3.4. Прогностическая модель Россия — Восток (альтернативные сценарии)

Попытаемся сопоставить варианты диалога России с Востоком в его специфической цивилизационной ипостаси как альтернативного западному культурного космоса, и с Востоком как "Югом" — обиталищем угнетенных. В первом случае доминирует культурологический образ, адресованный гуманитарной герменевтике, призванной расшифровывать тексты и послания других культур; во втором случае — более близкий российскому сознанию социальный образ страждущих и угнетенных. В первом случае вступает в силу новая гуманитарная теория — взамен старой, основанной на социологическом подходе, во втором теорию дополняет и питает могучее нравственное чувство сострадания и справедливости. Кстати, и на Западе различные общественные науки по-разному представлены в контексте политического спектра: экономическую науку оккупировали в основном правые — либералы и неоконсерваторы, культурология же представлена диссидентами — ориенталистами.

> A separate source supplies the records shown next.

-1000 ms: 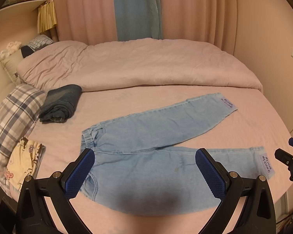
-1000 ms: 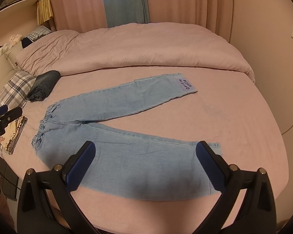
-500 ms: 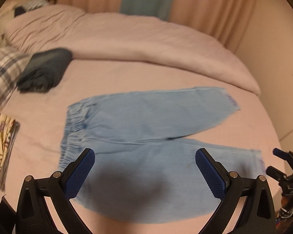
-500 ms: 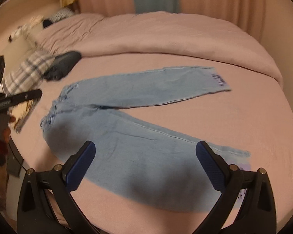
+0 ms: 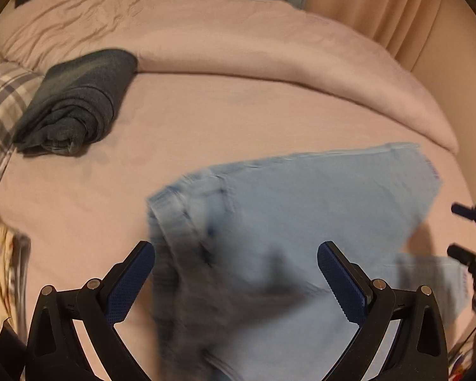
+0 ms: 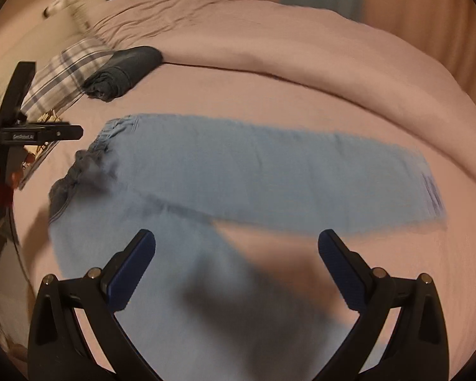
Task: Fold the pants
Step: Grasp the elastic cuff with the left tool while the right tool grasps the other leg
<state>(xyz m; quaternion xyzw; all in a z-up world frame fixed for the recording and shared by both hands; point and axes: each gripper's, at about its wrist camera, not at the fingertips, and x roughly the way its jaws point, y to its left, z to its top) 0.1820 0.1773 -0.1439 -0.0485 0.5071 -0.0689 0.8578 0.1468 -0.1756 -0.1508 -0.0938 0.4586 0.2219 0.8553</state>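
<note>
Pants (image 6: 244, 171) on pink bed (image 6: 301, 101)

Each hand-held gripper, left (image 5: 236, 273) and right (image 6: 237, 271), is built of black angular arms fastened with silver screws; textured blue pads (image 5: 128, 284) are fitted inside the fingers. White lettering is printed on the left unit's black bar.
</note>
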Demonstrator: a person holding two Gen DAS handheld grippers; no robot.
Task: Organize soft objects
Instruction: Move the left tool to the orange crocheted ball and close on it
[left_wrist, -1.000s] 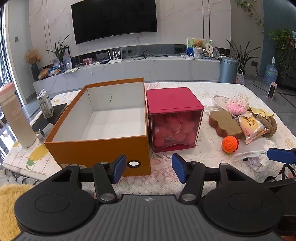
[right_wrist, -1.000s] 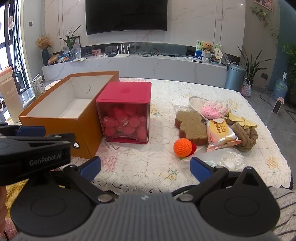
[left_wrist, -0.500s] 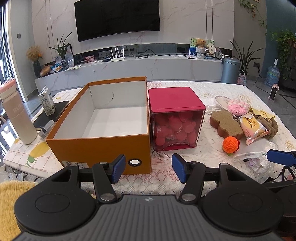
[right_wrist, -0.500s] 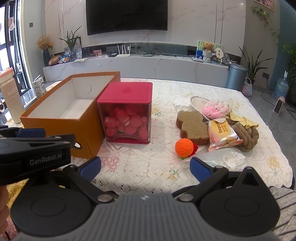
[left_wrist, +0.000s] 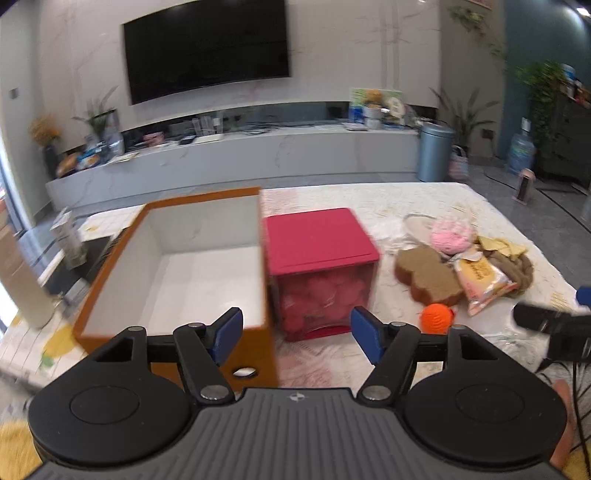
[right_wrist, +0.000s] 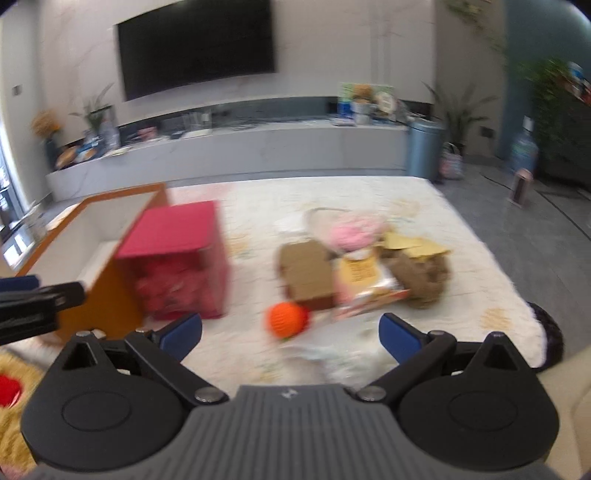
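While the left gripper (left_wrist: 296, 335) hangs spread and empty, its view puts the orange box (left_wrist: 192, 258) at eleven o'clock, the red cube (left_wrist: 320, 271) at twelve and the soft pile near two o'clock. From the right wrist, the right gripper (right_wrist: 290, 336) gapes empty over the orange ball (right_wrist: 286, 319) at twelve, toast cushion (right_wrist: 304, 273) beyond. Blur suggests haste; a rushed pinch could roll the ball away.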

Вполне вероятно, что и у нас ученые-востоковеды могут стать ядром новой идеологической элиты, альтернативной осрамившимся либералам. Именно этой новой элите предстоит разрабатывать новую восточную политику России, неизбежную ввиду "предательства Запада" и назревшей необходимости выйти из геополитического одиночества.

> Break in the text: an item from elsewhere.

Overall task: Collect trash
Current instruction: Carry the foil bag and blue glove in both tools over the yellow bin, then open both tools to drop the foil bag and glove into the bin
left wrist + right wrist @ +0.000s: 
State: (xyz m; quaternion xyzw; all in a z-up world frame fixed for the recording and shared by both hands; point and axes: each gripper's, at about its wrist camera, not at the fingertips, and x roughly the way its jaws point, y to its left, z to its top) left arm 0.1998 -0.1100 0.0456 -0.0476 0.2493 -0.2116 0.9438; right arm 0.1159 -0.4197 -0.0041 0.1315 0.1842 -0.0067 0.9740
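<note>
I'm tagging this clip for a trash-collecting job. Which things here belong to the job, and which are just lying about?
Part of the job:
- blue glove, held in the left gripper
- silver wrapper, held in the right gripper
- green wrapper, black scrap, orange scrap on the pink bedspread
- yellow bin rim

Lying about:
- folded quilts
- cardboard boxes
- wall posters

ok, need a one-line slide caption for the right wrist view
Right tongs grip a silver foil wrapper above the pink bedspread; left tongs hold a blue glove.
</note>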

Однако образ "восточной политики" двоится. Если мы станем интерпретировать понятие "Восток" в его буквальном, "меридианном" смысле, мы столкнемся с неожиданными парадоксами. Согласно либеральной концепции (у нас ярко представленной П. Милюковым) импульс европеизма идет с Запада и постепенно ослабевает, поглощаемый вязким пространством Евразии. Таким образом, шансы модернизации могли бы подсчитывать географы: чем ближе тот или иной участок Евразии к Западной Европе, тем выше его шансы европеизироваться, чем дальше — тем больше преград на этом пути. Однако на деле мы сегодня видим другое: пики модернизационной волны (подтверждаемые экономической статистикой) на крайнем Западе и дальнем Востоке Евразии при загадочной впадине посредине — в пространстве России.